Jadi penekanan perilaku kepemimpinan situasional adalah pada pola membangun hubungan antara pemimpin dan bawahannya. Sebagai pemimpin kepala desa menurut teori kepemimpinan situasional idealnya mengedepankan kebiasaan mendengar, berkomunikasi multi arah, memfasilitasi, mengklarifikasi, dan memberikan dukungan sosial atau emosional kepada masyarakatnya.
Menurut Robbins (1996:52) ketepatan penerapan gaya kepemimpinan didasarkan pada tingkat kematangan (maturity) atau kesiapan (readiness) para pengikut yaitu kemampuan dan kemauan (ability and willingness) para pengikut dalam hal ini memikul tanggung jawab untuk mengarahkan perilaku para pengikut itu sendiri. Kematangan para pengikutnya terdiri dari : (1) Kematangan rendah, dalam hal ini pengikut tidak memiliki kemampuan dan kemauan untuk memikul tanggung jawab. (2) Kematangan rendah ke sedang, artinya anggota tidak memiliki kemampuan akan tetapi memiliki keinginan untuk memikul tanggung jawab. (3) Kematangan sedang ke tinggi, dalam hal ini anggota memiliki kemampuan akan tetapi tidak memiliki kemauan untuk memikul tanggung jawab. (4) Kematangan tinggi, artinya anggota memiliki kemampuan dan kemauan untuk memikul tanggung jawab.

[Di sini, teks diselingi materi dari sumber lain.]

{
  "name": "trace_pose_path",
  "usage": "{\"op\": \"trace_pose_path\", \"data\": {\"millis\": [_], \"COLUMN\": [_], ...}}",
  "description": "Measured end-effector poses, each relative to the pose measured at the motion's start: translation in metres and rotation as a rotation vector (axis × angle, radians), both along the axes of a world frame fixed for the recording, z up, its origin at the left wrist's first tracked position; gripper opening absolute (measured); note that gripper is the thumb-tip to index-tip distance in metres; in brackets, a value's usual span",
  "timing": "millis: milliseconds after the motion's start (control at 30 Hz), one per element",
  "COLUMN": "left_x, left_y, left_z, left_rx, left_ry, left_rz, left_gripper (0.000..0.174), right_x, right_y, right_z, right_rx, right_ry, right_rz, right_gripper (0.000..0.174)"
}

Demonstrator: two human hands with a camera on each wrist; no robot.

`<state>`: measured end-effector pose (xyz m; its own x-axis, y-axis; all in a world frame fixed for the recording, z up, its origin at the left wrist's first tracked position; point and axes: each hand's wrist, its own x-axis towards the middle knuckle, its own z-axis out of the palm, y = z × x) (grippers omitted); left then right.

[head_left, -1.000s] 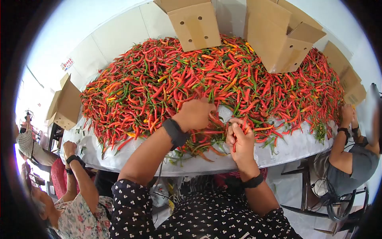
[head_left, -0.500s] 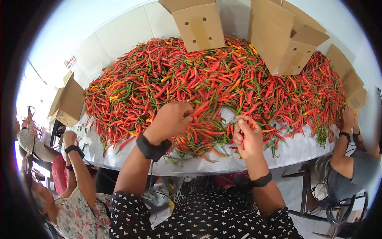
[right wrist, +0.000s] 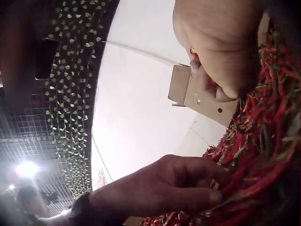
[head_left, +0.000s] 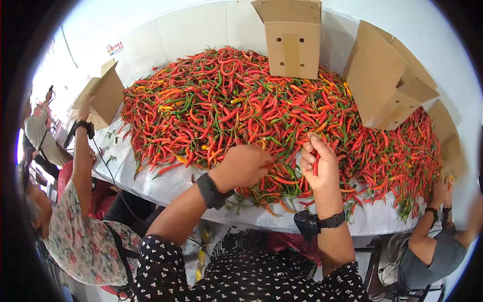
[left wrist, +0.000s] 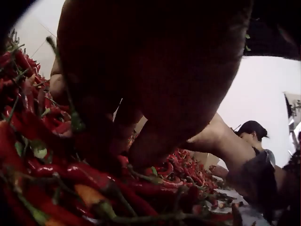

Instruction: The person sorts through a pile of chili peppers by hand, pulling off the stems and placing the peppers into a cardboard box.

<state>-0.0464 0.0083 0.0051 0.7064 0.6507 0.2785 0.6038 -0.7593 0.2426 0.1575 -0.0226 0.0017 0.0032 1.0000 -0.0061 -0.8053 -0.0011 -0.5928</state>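
My left hand (head_left: 241, 165) reaches down at the near part of a large heap of chili peppers (head_left: 201, 118), mostly red with green stems. In the right wrist view, the thumb and fingers of that left hand (right wrist: 174, 188) pinch at a red chili pepper (right wrist: 268, 179). Dark shadow covers much of it in the left wrist view, where the fingertips disappear among the chilies (left wrist: 89, 176). My right hand (head_left: 322, 166) is raised over the heap's front, palm up, its curled fingers and thumb gripping a red chili pepper (head_left: 316, 165).
A cardboard box (head_left: 294, 48) with round holes stands at the back, beside another open box (head_left: 390, 85). One more box (head_left: 105, 95) sits on the left. The white tabletop (head_left: 241, 216) shows along the front. People work at both sides, one in a floral shirt (head_left: 88, 231).
The left hand moved away from the right hand and down to the heap. The right hand keeps its chili pepper and shifts left over the heap. My view has turned left.
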Motion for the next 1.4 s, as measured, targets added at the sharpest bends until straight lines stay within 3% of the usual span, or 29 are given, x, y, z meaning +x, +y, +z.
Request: {"op": "trace_pose_path", "data": {"millis": [100, 167, 300, 433, 533, 633, 767, 867, 900, 967, 1167, 1267, 1333, 1400], "left_x": [0.013, 0.021, 0.016, 0.027, 0.043, 0.058, 0.060, 0.043, 0.039, 0.033, 0.035, 0.032, 0.031, 0.032], "left_y": [0.000, -0.003, 0.006, 0.032, 0.046, 0.048, 0.045, 0.041, 0.038, 0.030, 0.010, 0.017, 0.029, 0.045], "left_z": [-0.001, 0.012, 0.006, 0.004, -0.004, -0.004, 0.010, 0.014, 0.013, 0.013, 0.008, 0.013, 0.017, 0.014], "left_rx": [0.005, -0.159, -0.325, -0.315, 0.007, 0.023, -0.040, -0.255, -0.253, -0.502, -0.563, -0.477, -0.425, -0.214], "left_ry": [0.064, 0.268, 0.087, 0.000, 0.251, 0.424, 0.420, -0.078, -0.074, -0.333, -0.418, -0.351, -0.285, -0.277], "left_rz": [0.021, 0.127, -0.143, -0.150, 0.034, 0.093, 0.141, 0.166, 0.163, 0.144, -0.022, -0.008, 0.020, 0.117], "left_gripper": [0.022, 0.021, 0.019, 0.017, 0.013, 0.013, 0.015, 0.016, 0.016, 0.017, 0.017, 0.016, 0.016, 0.017], "right_x": [0.005, 0.008, 0.018, 0.025, 0.028, 0.031, 0.028, 0.025, 0.023, 0.019, 0.007, 0.008, 0.014, 0.017], "right_y": [0.010, 0.014, 0.023, 0.025, 0.023, 0.020, 0.018, 0.015, 0.015, 0.012, 0.008, 0.009, 0.012, 0.014], "right_z": [-0.006, -0.011, -0.031, -0.036, -0.033, -0.030, -0.029, -0.026, -0.025, -0.020, -0.020, -0.026, -0.029, -0.032], "right_rx": [-0.011, 0.004, 0.027, 0.034, 0.045, 0.025, -0.025, -0.058, -0.080, -0.072, -0.085, -0.062, -0.085, -0.104], "right_ry": [-0.028, -0.045, 0.007, 0.048, 0.043, 0.023, -0.089, -0.162, -0.216, -0.243, -0.417, -0.380, -0.223, -0.151], "right_rz": [0.033, 0.051, 0.049, 0.037, 0.047, 0.047, 0.079, 0.101, 0.119, 0.120, 0.180, 0.179, 0.089, 0.064], "right_gripper": [0.011, 0.011, 0.012, 0.013, 0.013, 0.012, 0.011, 0.012, 0.013, 0.015, 0.016, 0.013, 0.010, 0.010]}}
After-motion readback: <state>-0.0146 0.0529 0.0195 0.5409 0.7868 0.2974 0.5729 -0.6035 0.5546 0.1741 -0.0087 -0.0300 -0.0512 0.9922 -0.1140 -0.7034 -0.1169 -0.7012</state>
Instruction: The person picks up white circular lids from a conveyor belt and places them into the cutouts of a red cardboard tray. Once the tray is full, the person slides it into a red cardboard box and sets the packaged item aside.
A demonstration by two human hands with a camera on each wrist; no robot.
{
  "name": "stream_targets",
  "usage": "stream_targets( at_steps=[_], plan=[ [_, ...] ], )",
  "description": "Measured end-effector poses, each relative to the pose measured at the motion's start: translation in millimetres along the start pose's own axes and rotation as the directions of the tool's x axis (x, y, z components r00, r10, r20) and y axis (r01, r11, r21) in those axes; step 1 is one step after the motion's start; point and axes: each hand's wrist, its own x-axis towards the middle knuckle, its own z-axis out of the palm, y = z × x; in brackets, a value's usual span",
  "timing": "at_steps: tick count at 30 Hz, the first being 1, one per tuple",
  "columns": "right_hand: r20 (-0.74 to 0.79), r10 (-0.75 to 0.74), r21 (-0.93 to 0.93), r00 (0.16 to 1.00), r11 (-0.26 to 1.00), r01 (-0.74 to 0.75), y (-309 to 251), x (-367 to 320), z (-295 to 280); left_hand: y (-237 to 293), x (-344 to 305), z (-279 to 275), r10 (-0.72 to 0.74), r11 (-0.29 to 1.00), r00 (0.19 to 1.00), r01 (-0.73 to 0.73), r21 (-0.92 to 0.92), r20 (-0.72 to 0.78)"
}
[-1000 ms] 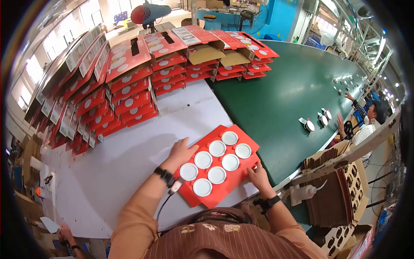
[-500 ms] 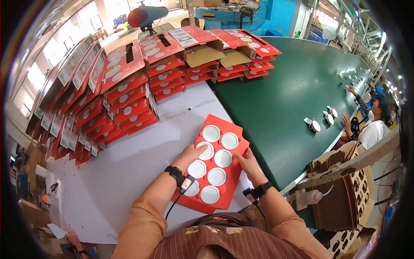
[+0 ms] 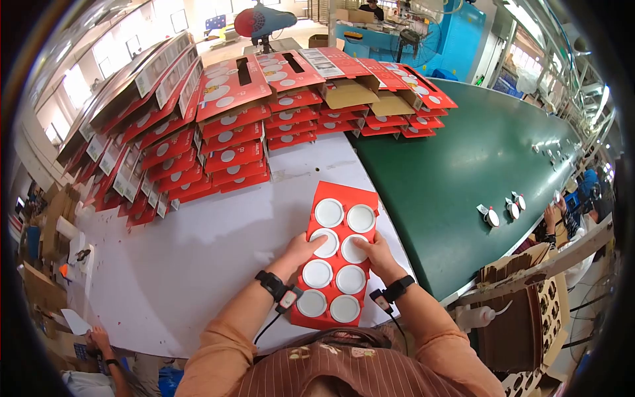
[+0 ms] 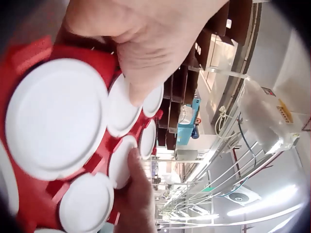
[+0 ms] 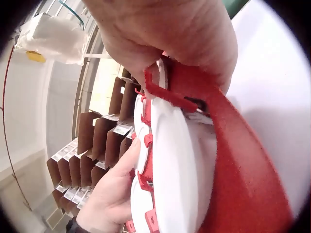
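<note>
In the head view a red card [image 3: 334, 259] with several round white discs lies lengthwise toward the body. My left hand [image 3: 299, 255] grips its left edge, the thumb on a white disc [image 3: 324, 243]. Opposite, my right hand [image 3: 381, 257] pinches the right edge, its thumb over another disc [image 3: 355, 249]. The left wrist view shows the left hand [image 4: 150, 43] above the discs, with its thumb on one. In the right wrist view the right hand [image 5: 170, 39] curls round the card's red edge [image 5: 243, 160]; its fingertips beneath are hidden.
Stacked red cartons [image 3: 231, 142] stand at the back left of the white table [image 3: 178, 264]. A green surface [image 3: 450, 172] adjoins on the right, with small white-disc items [image 3: 491, 217] near its far edge. A white bottle [image 3: 477, 316] and brown cardboard [image 3: 512, 317] are at the lower right.
The card has turned from a slant to nearly straight toward the body. Both hands have shifted along its edges, and the right thumb has moved onto a disc. The head view has swung slightly.
</note>
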Motion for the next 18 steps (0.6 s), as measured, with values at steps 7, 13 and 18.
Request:
stream_targets(
  at_steps=[7, 13, 18],
  plan=[
    [0.071, 0.148, -0.108, 0.986, 0.984, -0.14, -41.1, -10.0, 14.7, 28.8, 19.5, -13.4, -0.037, 0.999, 0.983, 0.043, 0.029, -0.182],
    [-0.174, -0.122, -0.412, 0.977, 0.91, 0.04, -42.0, 5.1, 25.8, 44.6, 3.0, -1.0, 0.124, 0.958, 0.959, -0.05, 0.281, -0.253],
    [-0.183, -0.105, -0.415, 0.977, 0.91, 0.02, -29.1, 7.9, 21.8, 59.9, -15.4, -3.6, 0.14, 0.924, 0.96, -0.039, 0.382, -0.241]
  ],
)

Berbicara tentang kepemimpinan, hal yang perlu dipertimbangkan adalah keberhasilan seorang pemimpin untuk mencapai tujuan. Sebagaimana yang dikemukakan oleh Robbins (1996:50) bahwa kepemimpinan yang berhasil dicapai dengan memilih gaya yang tepat, tergantung pada kesiapan dan kedewasaan para pengikutnya. Dalam kepemimpinan situasional, variabel situasional dititik beratkan pada perilaku seorang pemimpin dalam hubungannya dengan pengikut, yang didasarkan pada pendekatan pengarahan (perilaku tugas), dukungan sosio emosional (perilaku hubungan), dan tingkat kematangan pengikut.